Pascal Hachet. 1995. Les Psychanalystes et Goethe, Paris, L'Harmattan.


Voici un livre au titre trop modeste, mais ouvrant aux horizons de l'histoire des idées de très passionnantes perspectives. Parti d'un attrait tout subjectif pour Goethe, le psychologue Pascal Hachet s'est vite aperçu que Freud, lui-même, et quelque 120 psychologues et psychanalystes - dans quelque 180 ouvrages - ont cité Goethe d'une façon paradigmatique et souvent fondatrice pour leurs travaux. Les deux dernières parties de son livre, qui en comprend trois, ont trait justement aux rapports «passifs» des psychanalystes à l'auteur de Faust, tant dans les élaborations théoriques (IIe Partie) que dans les interprétations cliniques (IIIe Partie). Mais la Ière Partie, décisive, porte sur les investigations «actives» des analystes sur la personne, les oeuvres, les personnages, la créativité de l'auteur de Werther.

C'est dans cette première partie que Hachet saisit ce qui sera le fil d'Ariane qui relie le «phare» goethéen au début du XIXe siècle au «phare» aux multiples scintillements à la fin du siècle: Sigmund Freud. Notre analyste discerne six grands thèmes - qu'il appelle improprement «bassins sémantiques» - qui focalisent séparément la personnalité et l'oeuvre du poète et que je me permets de citer dans ma propre terminologie:

1) Dissimulation de soi

2) Escamotage de la sexualité génitale

3) «Régression», refuge dans la vie psychique archaïque

4) Emprise du maternel primitif

5) Le traumatisme du mal, de la mort, du déplaisir

6) La victoire sur l'emprise mortelle du «maternel» grâce au travail de la Pensée

Or ces phases discernées dans l'oeuvre et la personnalité du poète, Pascal Hachet, avec une méticulosité qui, quelquefois, distrait des grandes lignes du propos, a le mérite de les relever presque exhaustivement chez Freud et dans la galaxie freudienne: «les psychanalystes effectuent un parcours identique, partiel ou intégral, visant à explorer le prégénital puis à s'en extraire pour le théoriser.» Ce dossier très complet qu'instruit l'auteur autour de «l'Olympien de Weimar» ouvre d'immenses perspectives que Pascal Hachet me fait l'honneur d'intégrer dans ma théorie des «trois logiques: clivage, fusion, conciliation des contraires». Mais chez Goethe et chez les psychanalystes, l'ordre des «logiques» est inversé par rapport à l'ordre de mon propre exposé (je souligne au passage que, dans ma pensée, ce ne fut qu'un ordre «d'exposition» et non de «position» axiologique): les trois premiers thèmes (dissimulation de soi - génitalité escamotée - régression archaïque) sont bien régis par une «logique» de fusion; les trois thèmes suivants qui conjoignent l'emprise «des Mères», le mal, la mort et l'arrachement, obéissent à une «logique» de clivage. Enfin le 6e thème (qui recèle peut-être un 7e thème distinct) produit in fine la victoire par le travail, par l'oeuvre, «principe de plaisir et principe de réalités s'équilibrant ultimement en une totalité créatrice» régie par une «logique» de conciliation des opposés...
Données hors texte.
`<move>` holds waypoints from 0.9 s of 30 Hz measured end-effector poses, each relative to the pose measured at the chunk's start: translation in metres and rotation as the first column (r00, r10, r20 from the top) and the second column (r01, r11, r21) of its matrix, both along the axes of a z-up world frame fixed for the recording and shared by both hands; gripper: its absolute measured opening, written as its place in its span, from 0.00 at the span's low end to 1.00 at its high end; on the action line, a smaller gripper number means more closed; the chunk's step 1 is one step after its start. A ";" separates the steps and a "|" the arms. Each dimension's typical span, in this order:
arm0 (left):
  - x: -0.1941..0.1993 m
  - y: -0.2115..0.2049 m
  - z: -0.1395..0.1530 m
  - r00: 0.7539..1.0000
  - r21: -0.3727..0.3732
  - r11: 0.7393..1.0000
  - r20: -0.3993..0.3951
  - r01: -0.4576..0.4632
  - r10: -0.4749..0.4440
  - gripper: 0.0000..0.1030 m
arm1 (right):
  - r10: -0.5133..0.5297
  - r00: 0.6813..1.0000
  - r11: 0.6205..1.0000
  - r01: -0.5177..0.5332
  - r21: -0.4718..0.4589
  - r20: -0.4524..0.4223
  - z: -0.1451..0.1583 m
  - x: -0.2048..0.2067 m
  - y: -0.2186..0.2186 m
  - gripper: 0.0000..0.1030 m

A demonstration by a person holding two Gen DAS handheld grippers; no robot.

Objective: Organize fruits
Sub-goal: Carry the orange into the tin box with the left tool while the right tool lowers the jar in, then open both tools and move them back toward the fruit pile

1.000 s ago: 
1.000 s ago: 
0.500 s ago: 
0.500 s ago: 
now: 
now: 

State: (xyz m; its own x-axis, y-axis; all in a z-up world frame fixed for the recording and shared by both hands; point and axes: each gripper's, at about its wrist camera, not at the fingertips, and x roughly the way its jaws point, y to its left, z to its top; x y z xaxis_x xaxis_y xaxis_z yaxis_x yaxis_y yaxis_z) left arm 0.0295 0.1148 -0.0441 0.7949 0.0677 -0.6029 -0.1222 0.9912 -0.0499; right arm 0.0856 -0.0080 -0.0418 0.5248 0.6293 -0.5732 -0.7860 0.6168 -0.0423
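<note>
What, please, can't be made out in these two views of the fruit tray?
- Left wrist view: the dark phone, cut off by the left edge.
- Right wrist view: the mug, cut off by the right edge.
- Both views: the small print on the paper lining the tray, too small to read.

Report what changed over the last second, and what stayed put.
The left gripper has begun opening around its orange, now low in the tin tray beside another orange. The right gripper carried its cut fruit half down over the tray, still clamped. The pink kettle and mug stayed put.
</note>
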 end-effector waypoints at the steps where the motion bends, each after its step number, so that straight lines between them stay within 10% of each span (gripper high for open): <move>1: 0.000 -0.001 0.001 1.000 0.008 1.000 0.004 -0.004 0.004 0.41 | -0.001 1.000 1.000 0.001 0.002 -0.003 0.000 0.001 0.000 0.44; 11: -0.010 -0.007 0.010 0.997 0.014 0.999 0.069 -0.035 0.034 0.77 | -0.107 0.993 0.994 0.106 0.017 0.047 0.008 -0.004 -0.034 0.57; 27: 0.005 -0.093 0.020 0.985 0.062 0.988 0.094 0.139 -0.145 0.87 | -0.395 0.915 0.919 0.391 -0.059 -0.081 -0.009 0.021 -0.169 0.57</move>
L'on est incité ainsi à sortir du - je répète - trop modeste projet restreint aux «psychanalystes», pour se demander si ce projet phasé sur fusion - arrachement - création n'est pas le fondement de tout un siècle qui s'ouvre par Goethe et se clôt par un «décadentisme» qui fait de la décadence, elle-même, le drapeau de la créativité: chez Thomas Mann, chez Proust, chez Baudelaire déjà (1857) mais aussi chez les théoriciens de l'Arbeiter: Jünger, Heidegger... Et j'ai, moi-même, placé dans l'étude du «bassin sémantique» du XIXe et dans celle du XXe siècle, Goethe pour l'un, Freud pour l'autre comme «nom du fleuve», comme paradigme historique et mythique d'un siècle... Grâce au profond travail de Pascal Hachet, qui soulève le voile sur ces vastes perspectives et dont il faut encore souligner la méticulosité, le désir d'exhaustivité, l'intelligence «globale» des problèmes, on doit se demander maintenant ce qui différencie le siècle romantique surplombé par Goethe, et le siècle ouvert par Freud, celui de la psychanalyse, celui de notre modernité.